これはアメリカの男性テディさんの体験談です。
僕はイラン系アメリカ人です。僕がまだ幼かったころ、祖母はイランからアメリカに移住しました。というのも、両親がフルタイムで働いていたため、孫(姉と僕)の子育てを手伝うために移住したのです。祖母はトルコ珈琲占いが得意でした。
両親は折に触れて友人を自宅に招き、夕食会を催していました。その際、気軽な娯楽として、祖母に占いをしてもらいました。でも、深刻な事態に発展してしまったことが二度ほどありました。
一度目は、15年ほど前、父の同僚の一人が婚約者を連れてやって来た時のことです。その同僚(仮にフランクとしましょう)は、祖母の占いのことを聞き、実際に占ってもらいたいと思ったのです。婚約者の隣に座ったフランクは、小さなカップのコーヒーを飲み、祖母はカップの底に残ったコーヒー粉の染みを調べました。そして、隣に座った父に、フランクには二人の女性がいると、ペルシャ語で告げました。父は愚かにもその言葉をそのままカップルに伝えてしまい、大騒ぎになりました。
フランクはショックで口をあんぐり開けて座っていました。婚約者は激怒しました。フランクに向かって「あなたがジェシカという名の女と関係を持っていることは分かっていたわ! 私たちはもう終わりよ!」と叫び、婚約指輪をフランクに投げつけ、家を出て行きました。フランクは呆然とキッチンに座っていました。フランクは、婚約者がいたにもかかわらず、元カノとつきあっていて、祖母がうっかりそれを指摘してしまったのです。
2つ目の話は、父の別の同僚に関するものです。その同僚(ポールと呼ぶことにします)の妻はなかなか妊娠できませんでした。医師から、何らかの理由で子供を産めないと告げられていました。
そんなわけで、ポールが妻と一緒にやって来て、妻がコーヒーを飲み、祖母はしばらくカップの底を眺めていました。そして父に、二人にはもうすぐ子供ができると伝えました(祖母は妻がなかなか妊娠できないことを知りませんでした)。

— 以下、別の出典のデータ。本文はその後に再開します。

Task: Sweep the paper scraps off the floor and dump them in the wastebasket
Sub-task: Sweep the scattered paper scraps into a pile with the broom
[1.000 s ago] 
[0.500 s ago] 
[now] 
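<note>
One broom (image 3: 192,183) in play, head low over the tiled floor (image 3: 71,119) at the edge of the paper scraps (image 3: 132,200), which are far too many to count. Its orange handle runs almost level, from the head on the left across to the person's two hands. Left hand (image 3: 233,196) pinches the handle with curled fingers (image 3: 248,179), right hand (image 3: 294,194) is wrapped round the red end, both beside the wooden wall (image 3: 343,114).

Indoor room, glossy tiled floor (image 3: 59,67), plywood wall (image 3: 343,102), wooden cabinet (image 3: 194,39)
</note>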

次に、祖母の声が緊張しているかのように震え始め、父の耳元で何かをささやきました。父は首を横に振り、「母の体調が悪いので、占いは短く切り上げなければならない」と告げました。2人は礼を言って立ち去りました。
祖母はカップの底に死/悲劇を見て、ポールの妻が出産で亡くなるだろうと父に告げていたのです。悲しいことに、まさにその通りになりました。1年後、ポールの妻は奇跡的に妊娠し、女の子を出産した後、悲劇的に亡くなりました。ポールは妻の死から立ち直ることができず、死後まもなく引っ越していきました。
個人的には、この2つの話は偶然の一致だと考えています。少なくとも僕は偶然だと思っています。未来予知のような才能を持つ人がいるという考えは、僕にはとてつもなく恐ろしいものなのです。